Старику и в голову не приходило, что придет время, и дыхание его уже никогда не смешается с тяжело уходящим, рассеивающимся над садом, зеленью, серым ворохом полыни туманом.

«Если конец человека – земля, если неизбежен жизни конец, смешение праха с землей, если все заканчивается смертью, что же тогда бесконечность, что тогда вечность?! Почему человек находит себе утешение в таких вещах, зачем он обманывается этими утешениями…»
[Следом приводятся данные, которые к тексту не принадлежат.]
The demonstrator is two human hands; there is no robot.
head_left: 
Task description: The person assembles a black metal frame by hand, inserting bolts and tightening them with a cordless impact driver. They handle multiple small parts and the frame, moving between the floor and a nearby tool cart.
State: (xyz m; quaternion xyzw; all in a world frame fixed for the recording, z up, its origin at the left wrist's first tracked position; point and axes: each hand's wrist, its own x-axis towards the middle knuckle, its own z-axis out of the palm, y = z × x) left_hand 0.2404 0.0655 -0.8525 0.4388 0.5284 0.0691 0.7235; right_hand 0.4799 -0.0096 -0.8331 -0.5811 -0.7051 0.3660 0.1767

Из тумана донеслось до него ржание коня. Сердце так подпрыгнуло, что он чуть было не потерял сознание. Схватившись за колья забора, едва удержался на ногах. «Что это лошадь ржет в такое время? Может, знает, что хозяин близко, стоит у забора? Что это за призыв такой, едва рассвело? Ржание слышно где-то вблизи, жаль, что из-за тумана ничего не видно…»
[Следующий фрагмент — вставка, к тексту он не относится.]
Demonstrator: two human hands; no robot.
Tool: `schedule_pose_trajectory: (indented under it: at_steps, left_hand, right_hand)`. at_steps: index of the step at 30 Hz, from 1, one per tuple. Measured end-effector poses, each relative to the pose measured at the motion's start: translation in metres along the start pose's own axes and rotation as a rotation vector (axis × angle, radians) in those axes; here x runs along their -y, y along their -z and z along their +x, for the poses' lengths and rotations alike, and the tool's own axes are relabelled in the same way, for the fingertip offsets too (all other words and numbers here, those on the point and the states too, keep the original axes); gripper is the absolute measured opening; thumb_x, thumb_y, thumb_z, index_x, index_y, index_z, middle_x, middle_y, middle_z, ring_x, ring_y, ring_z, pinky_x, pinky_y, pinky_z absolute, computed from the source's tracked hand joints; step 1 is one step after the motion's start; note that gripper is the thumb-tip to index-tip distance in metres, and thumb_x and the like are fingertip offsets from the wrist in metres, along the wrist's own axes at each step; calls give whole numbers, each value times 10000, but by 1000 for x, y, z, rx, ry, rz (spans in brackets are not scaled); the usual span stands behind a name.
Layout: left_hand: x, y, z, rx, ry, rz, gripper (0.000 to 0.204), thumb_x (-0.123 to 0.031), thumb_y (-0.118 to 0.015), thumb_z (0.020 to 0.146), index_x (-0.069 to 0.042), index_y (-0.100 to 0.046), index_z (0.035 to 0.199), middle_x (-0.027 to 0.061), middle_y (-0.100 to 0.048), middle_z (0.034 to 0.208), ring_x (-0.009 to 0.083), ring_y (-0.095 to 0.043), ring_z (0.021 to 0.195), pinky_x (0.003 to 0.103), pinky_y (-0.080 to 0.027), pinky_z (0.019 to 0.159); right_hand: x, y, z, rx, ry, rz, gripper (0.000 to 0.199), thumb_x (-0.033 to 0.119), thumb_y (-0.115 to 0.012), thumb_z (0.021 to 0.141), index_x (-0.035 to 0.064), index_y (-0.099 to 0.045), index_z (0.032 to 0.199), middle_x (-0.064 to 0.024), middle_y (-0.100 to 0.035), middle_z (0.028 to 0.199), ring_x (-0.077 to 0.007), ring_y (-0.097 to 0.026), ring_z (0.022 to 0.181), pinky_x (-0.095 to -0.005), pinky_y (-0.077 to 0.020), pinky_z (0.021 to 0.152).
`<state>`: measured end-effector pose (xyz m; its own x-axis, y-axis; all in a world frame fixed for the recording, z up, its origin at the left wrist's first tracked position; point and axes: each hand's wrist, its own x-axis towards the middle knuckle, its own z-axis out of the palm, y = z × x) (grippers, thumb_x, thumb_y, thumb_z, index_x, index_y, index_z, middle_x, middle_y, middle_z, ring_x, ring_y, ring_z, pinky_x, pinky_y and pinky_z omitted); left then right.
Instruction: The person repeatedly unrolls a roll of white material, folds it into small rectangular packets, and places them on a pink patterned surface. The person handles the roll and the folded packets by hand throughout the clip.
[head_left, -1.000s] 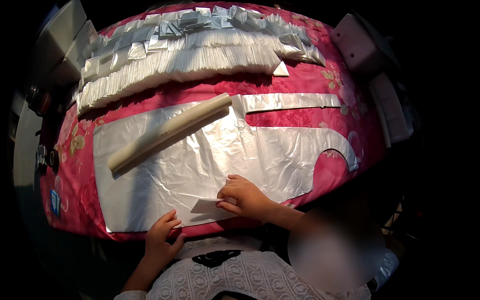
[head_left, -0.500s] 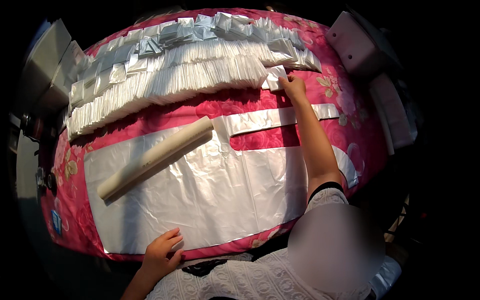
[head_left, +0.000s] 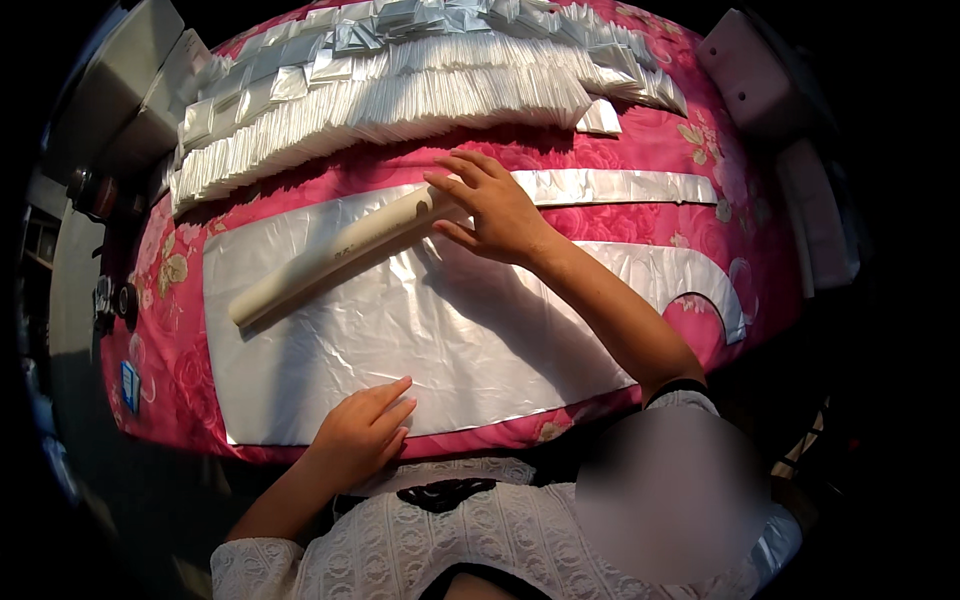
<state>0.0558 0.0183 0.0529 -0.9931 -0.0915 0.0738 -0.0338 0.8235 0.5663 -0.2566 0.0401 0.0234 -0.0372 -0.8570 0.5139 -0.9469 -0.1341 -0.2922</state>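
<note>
The cream cardboard tube point(head_left: 335, 255) lies aslant on the silver foil sheet point(head_left: 450, 340), its upper end under the fingers of the right hand point(head_left: 495, 205), which curl loosely over it; it looks light and stiff and likely to roll, best taken round its middle. The left hand point(head_left: 362, 432) rests flat, fingers together, on the sheet's near edge, which looks thin and easily creased. Beyond the right hand lie a foil strip point(head_left: 620, 185) and rows of stacked foil pieces point(head_left: 400, 100) on the pink floral cloth point(head_left: 160, 330).

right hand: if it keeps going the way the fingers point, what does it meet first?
The right hand points up-left across the cream roll, fingertips already at its end. Past that, probably bare pink floral cloth, then the row of stacked silver pieces. Height above them is unclear.
</note>
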Motion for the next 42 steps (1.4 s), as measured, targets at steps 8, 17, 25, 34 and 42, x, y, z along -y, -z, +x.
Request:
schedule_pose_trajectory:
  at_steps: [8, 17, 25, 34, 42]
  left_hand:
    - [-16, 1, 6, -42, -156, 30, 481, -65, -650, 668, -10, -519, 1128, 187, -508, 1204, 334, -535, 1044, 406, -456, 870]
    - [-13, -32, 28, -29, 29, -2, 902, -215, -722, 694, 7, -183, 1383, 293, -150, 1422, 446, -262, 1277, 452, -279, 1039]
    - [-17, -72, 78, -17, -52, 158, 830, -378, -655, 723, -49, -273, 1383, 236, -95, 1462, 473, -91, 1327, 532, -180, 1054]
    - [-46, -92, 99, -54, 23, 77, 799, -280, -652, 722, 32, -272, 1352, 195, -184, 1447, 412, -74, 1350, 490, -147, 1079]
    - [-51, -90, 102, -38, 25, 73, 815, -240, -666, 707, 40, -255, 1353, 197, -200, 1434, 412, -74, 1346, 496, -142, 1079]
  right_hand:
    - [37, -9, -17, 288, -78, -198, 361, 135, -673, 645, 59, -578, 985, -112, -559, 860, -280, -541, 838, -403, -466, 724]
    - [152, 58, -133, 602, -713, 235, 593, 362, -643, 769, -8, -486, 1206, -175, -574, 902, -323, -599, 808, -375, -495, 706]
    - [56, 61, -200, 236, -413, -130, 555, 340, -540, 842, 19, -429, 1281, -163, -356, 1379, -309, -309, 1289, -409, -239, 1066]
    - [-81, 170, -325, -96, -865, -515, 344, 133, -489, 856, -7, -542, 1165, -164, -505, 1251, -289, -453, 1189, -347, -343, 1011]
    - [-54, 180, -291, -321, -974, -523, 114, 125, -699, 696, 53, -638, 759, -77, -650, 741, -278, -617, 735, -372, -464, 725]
Хотел позвать коня, но голоса не было. Голос будто внутри у него завязался узлом.

Птицы, перекликаясь, пролетели  над головой. От голосов их  у него аж кости вздрогнули. Запрокинув голову, посмотрел он в небо, но из-за утреннего тумана ничего не разглядел там. Какая-то часть нутра его словно смешалась с туманом, присоединилась к птичьим голосам и улетала все дальше. «Пусть, вот, станет полегче, надо будет заняться плетнем, совсем развалился, подправить пора, обнести кустарником – как раз время ежевику скосить. А то прохожие скажут, что двор без хозяина. Обрезать нужно и гранатовые кусты, и виноградник, не сегодня-завтра зима уж на пороге. Пока не начались дожди, нужно скосить траву в нижней части сада и подправить стог. Пусть только болезнь поутихнет, станет полегче…» Думая обо всем этом, он не мог отвести взгляда от утреннего тумана, что уходил, оставляя после себя проясненный мир.

Старику и на ум не приходило, что тяжело рассеивающийся над садом, зеленью и заливными лугами туман был последним туманом, опустившимся на его жизнь.